- [DIRECTIONS FOR THIS TASK]
Exactly the lines from the beginning of the records below through the line with "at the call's" must be given again, without pictures.

- [SOURCE RECORDS]
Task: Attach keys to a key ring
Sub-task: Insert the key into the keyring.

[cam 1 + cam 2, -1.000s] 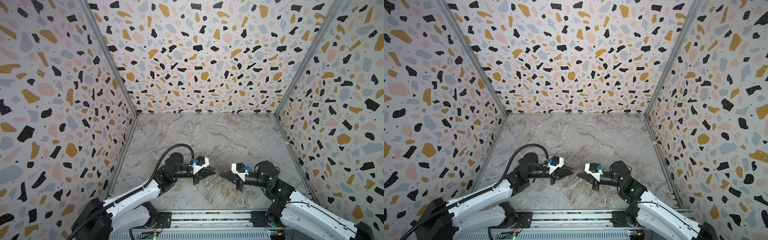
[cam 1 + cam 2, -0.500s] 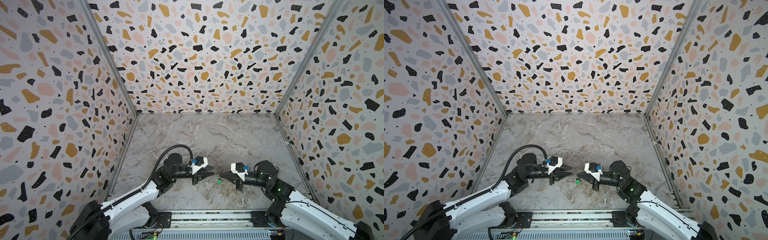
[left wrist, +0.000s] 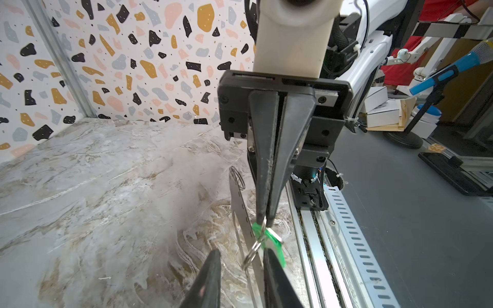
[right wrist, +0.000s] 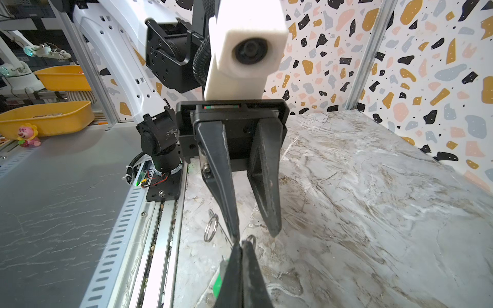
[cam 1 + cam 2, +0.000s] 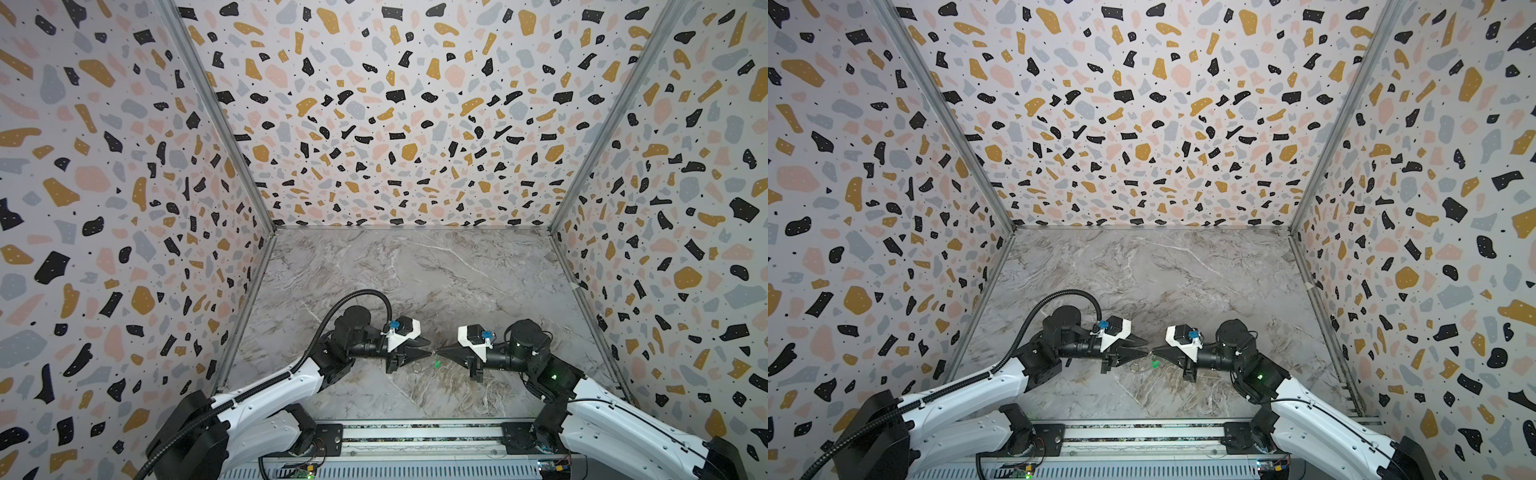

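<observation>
Key ring, a small wire loop, is hanging near the table's near edge, the green key touching it. Right gripper is pinching it, jaws together. Left gripper, jaws apart, is facing it from the left; a second wire ring is lying beside.

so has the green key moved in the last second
Yes: the green key has come into sight by the right hand, shifted toward the front rail.
</observation>
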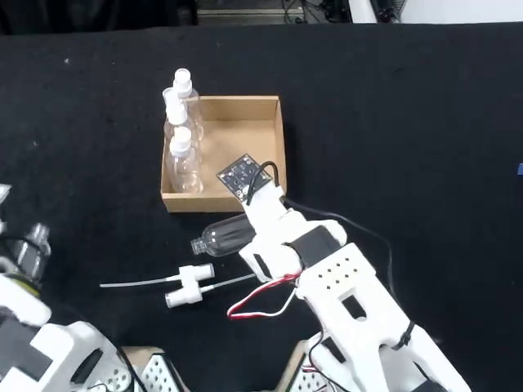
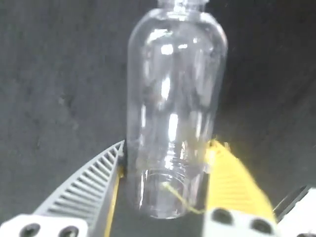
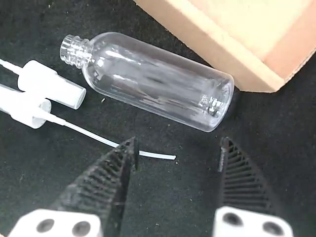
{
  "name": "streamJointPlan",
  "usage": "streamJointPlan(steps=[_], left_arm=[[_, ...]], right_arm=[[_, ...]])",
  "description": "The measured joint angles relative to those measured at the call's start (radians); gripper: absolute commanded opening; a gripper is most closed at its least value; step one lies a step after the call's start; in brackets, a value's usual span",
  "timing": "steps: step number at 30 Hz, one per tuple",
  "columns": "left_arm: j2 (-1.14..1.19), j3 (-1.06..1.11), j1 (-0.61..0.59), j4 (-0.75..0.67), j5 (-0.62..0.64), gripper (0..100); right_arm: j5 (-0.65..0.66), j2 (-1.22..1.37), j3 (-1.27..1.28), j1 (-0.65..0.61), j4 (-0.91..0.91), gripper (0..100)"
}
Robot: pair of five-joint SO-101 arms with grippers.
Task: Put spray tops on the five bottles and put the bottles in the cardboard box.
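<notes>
Three capped bottles (image 1: 181,139) are stood in the cardboard box (image 1: 245,100) — left uncapped are a held bottle (image 2: 173,98), clasped by the left gripper (image 2: 168,148), and a lying bottle (image 3: 153,81) beneath the spread right gripper (image 3: 175,153).

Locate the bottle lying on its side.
In the high view the bottle lies on the table beside the near wall of the cardboard box, just ahead of the open right gripper, neck toward the two spray tops.

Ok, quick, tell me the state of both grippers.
Left gripper: shut on a capless bottle.
Right gripper: open, holding nothing, next to the lying bottle.
</notes>
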Motion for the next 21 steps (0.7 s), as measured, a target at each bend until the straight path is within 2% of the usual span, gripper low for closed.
streamJointPlan(steps=[6,14,21], left_arm=[[0.000,0.000,-0.032,0.000,-0.087,33],[0.000,0.000,0.051,-0.005,-0.092,33],[0.000,0.044,0.095,-0.210,-0.092,34]], right_arm=[[0.000,0.000,0.000,0.000,0.000,23.3],[0.000,0.000,0.000,0.000,0.000,23.3],[0.000,0.000,0.000,0.000,0.000,23.3]])
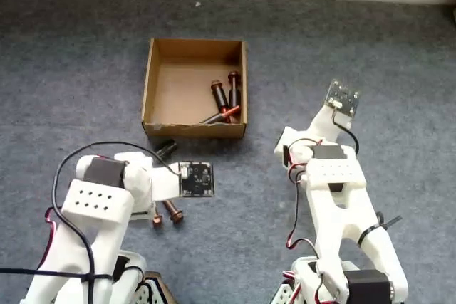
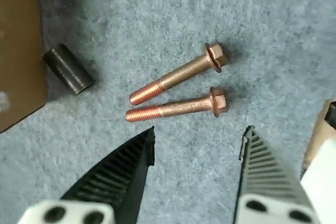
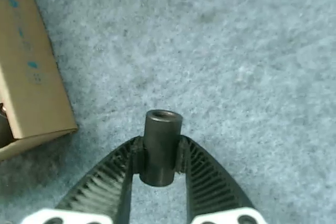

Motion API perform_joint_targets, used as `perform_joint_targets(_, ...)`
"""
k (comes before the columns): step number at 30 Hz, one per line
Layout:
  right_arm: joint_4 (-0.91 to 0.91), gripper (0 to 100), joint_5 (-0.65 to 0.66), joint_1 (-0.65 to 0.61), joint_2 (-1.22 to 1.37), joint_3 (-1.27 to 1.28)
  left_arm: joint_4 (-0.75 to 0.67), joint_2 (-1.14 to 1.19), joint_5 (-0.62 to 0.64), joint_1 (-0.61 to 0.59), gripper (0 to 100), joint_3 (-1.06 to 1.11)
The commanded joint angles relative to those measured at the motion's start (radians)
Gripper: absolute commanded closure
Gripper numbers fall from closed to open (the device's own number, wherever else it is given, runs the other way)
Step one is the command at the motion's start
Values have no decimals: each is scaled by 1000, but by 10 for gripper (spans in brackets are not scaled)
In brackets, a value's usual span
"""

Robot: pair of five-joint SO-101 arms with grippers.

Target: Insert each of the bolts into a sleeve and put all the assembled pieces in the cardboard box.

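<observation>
L gripper (image 2: pixel 199 129) spread open, bolts (image 2: pixel 176 77) just ahead of tips: stiff, prob. slick, roll-prone; take mid-shank. R gripper (image 3: pixel 159 141) clamps sleeve (image 3: pixel 163 124).

Robotics lab: 2 arms (image 1: pixel 96 201) (image 1: pixel 342 190) on grey carpet (image 1: pixel 71 48)

Soft, even, moderately bright light covers the grey tabletop (image 2: pixel 157 9). The bolts (image 2: pixel 176 76) gleam dully and throw faint, short shadows. A darker shadow lies along the box (image 2: pixel 18 51) wall beside the sleeve (image 2: pixel 68 69).
</observation>
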Motion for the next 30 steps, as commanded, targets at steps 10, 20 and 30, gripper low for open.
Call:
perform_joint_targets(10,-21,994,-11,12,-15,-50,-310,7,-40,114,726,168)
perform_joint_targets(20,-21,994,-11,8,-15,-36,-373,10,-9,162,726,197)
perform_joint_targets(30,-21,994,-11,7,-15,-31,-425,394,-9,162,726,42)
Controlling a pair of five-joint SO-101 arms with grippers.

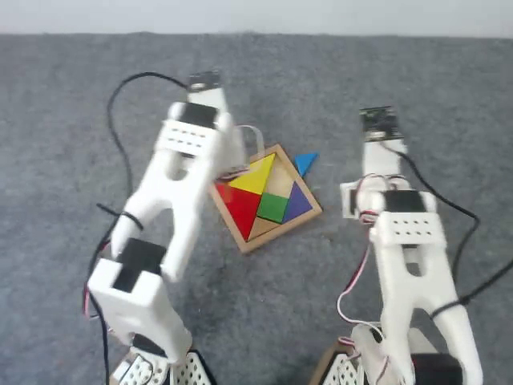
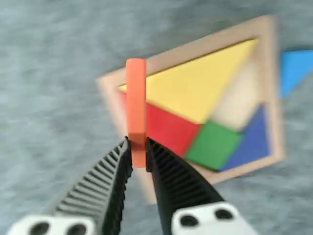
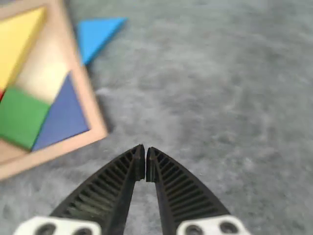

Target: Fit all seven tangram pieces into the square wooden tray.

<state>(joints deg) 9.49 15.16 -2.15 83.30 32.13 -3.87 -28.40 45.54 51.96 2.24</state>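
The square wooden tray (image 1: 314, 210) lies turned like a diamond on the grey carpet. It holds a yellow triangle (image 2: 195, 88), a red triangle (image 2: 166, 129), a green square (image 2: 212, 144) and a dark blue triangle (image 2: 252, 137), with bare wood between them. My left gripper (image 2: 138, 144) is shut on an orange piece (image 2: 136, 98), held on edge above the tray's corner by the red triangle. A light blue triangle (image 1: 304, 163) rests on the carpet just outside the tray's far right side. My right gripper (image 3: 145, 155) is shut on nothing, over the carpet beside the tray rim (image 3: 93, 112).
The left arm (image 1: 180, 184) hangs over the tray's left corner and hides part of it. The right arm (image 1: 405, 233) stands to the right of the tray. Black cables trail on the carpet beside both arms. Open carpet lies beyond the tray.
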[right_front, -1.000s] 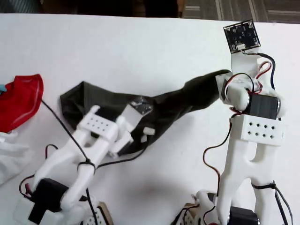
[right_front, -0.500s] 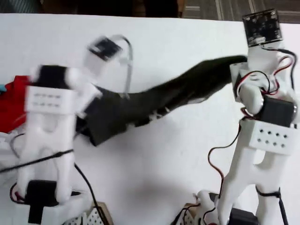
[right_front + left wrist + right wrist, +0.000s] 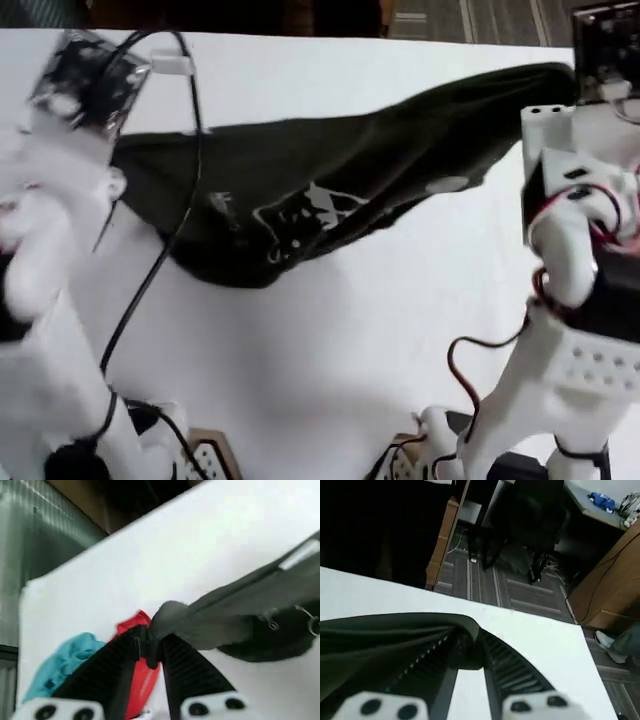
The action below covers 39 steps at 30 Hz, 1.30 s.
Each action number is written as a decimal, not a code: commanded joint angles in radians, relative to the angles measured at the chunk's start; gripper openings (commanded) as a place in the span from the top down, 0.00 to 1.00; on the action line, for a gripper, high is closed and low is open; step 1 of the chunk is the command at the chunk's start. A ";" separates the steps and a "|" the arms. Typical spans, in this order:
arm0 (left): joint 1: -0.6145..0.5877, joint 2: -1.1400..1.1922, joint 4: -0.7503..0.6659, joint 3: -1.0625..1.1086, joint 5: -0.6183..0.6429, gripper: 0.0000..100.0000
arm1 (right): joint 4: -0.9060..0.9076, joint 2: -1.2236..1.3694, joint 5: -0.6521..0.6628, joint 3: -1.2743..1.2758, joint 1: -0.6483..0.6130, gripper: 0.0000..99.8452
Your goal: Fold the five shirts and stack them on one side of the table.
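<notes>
The left jaws and the right jaws each clamp one end of the black shirt [image 3: 330, 200], stretched along the white surface's [image 3: 400, 340] far edge. A red shirt [image 3: 137, 682] and a teal shirt [image 3: 65, 662] lie side by side. Carpeted floor [image 3: 520, 592] and a wooden cabinet [image 3: 612, 575] lie beyond.

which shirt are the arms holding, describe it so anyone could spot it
Over the white table, look between the two arms. The black shirt hangs stretched from the left gripper to the right gripper. It's the only dark one, with a white print; the red shirt and teal cloth lie bunched aside.
</notes>
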 commanded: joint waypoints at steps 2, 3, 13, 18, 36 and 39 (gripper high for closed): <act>-0.066 -0.054 -0.011 -0.140 -0.006 0.97 | 0.050 -0.047 -0.009 -0.206 0.008 0.98; -0.071 -0.058 -0.014 -0.168 -0.006 0.97 | 0.064 -0.047 -0.008 -0.244 0.008 0.98; -0.075 -0.063 -0.012 -0.314 0.000 0.97 | 0.077 -0.045 0.018 -0.526 0.015 0.98; -0.075 -0.057 -0.011 -0.291 0.000 0.97 | 0.087 -0.045 0.044 -0.577 0.015 0.98; -0.075 -0.137 -0.035 -0.452 0.092 0.97 | 0.166 -0.170 -0.028 -0.592 0.008 0.98; -0.075 -0.141 -0.035 -0.470 0.092 0.97 | 0.166 -0.170 -0.028 -0.591 0.008 0.98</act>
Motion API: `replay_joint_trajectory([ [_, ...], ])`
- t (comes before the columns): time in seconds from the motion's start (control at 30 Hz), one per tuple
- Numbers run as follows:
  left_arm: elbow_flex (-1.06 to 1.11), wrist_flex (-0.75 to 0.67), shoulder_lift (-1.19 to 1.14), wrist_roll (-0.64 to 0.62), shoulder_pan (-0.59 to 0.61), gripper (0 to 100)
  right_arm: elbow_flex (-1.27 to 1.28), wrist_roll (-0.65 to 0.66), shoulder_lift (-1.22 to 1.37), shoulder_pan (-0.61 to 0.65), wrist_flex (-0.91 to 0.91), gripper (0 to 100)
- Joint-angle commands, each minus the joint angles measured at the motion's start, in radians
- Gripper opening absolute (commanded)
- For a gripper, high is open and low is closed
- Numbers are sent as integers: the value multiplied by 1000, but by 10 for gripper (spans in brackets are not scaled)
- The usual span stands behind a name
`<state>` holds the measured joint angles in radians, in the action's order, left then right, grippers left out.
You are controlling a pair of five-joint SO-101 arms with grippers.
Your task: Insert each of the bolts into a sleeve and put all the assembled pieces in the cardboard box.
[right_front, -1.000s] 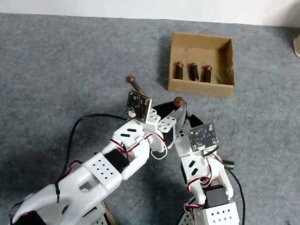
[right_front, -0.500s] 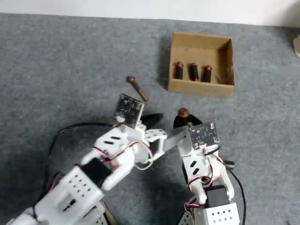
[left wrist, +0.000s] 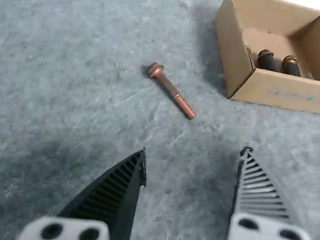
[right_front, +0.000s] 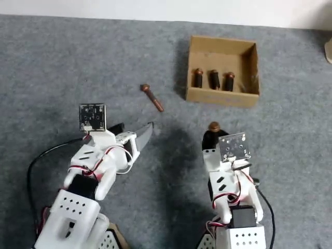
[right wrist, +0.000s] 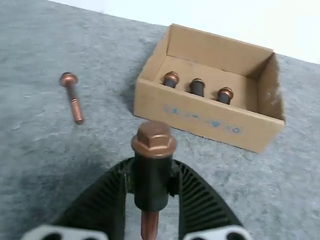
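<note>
Clamping one bolt-and-sleeve piece (right wrist: 153, 142) upright: right gripper (right wrist: 151, 172), nr box (right wrist: 200, 117). Left gripper (left wrist: 194, 151) jaws apart, loose bolt (left wrist: 170, 91) lying ahead. 3 assembled pcs (right wrist: 197, 87) in box.

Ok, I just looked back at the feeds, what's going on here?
The right gripper is shut on a sleeve with a bolt seated in it, held upright short of the cardboard box. Three assembled pieces sit in the box. One bare bolt lies on the carpet beside the box; the left gripper is open and empty near it.
</note>
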<state>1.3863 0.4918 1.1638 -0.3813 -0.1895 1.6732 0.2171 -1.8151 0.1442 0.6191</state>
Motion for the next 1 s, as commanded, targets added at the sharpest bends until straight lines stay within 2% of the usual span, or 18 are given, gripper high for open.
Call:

- [ANSWER AREA]
Task: Attach keys to a key ring
Sub-task: Insert the key into the keyring.

[cam 1 + cam 2, -1.000s] 
[cam 1 + cam 2, -0.500s] 
[left wrist, +0.000s] 
[right wrist, +0.000s] 
[cam 1 + cam 2, +0.000s] 

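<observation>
Key ring, a small wire loop, is hanging near the table's near edge, the green key touching it. Right gripper is pinching it, jaws together. Left gripper, jaws apart, is facing it from the left; a second wire ring is lying beside.

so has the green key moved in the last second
Yes: the green key has come into sight by the right hand, shifted toward the front rail.
</observation>
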{
  "name": "streamJointPlan",
  "usage": "streamJointPlan(steps=[_], left_arm=[[_, ...]], right_arm=[[_, ...]])",
  "description": "The measured joint angles relative to those measured at the call's start (radians); gripper: absolute commanded opening; a gripper is most closed at its least value; step one lies a step after the call's start; in brackets, a value's usual span",

The exercise was worked through completely.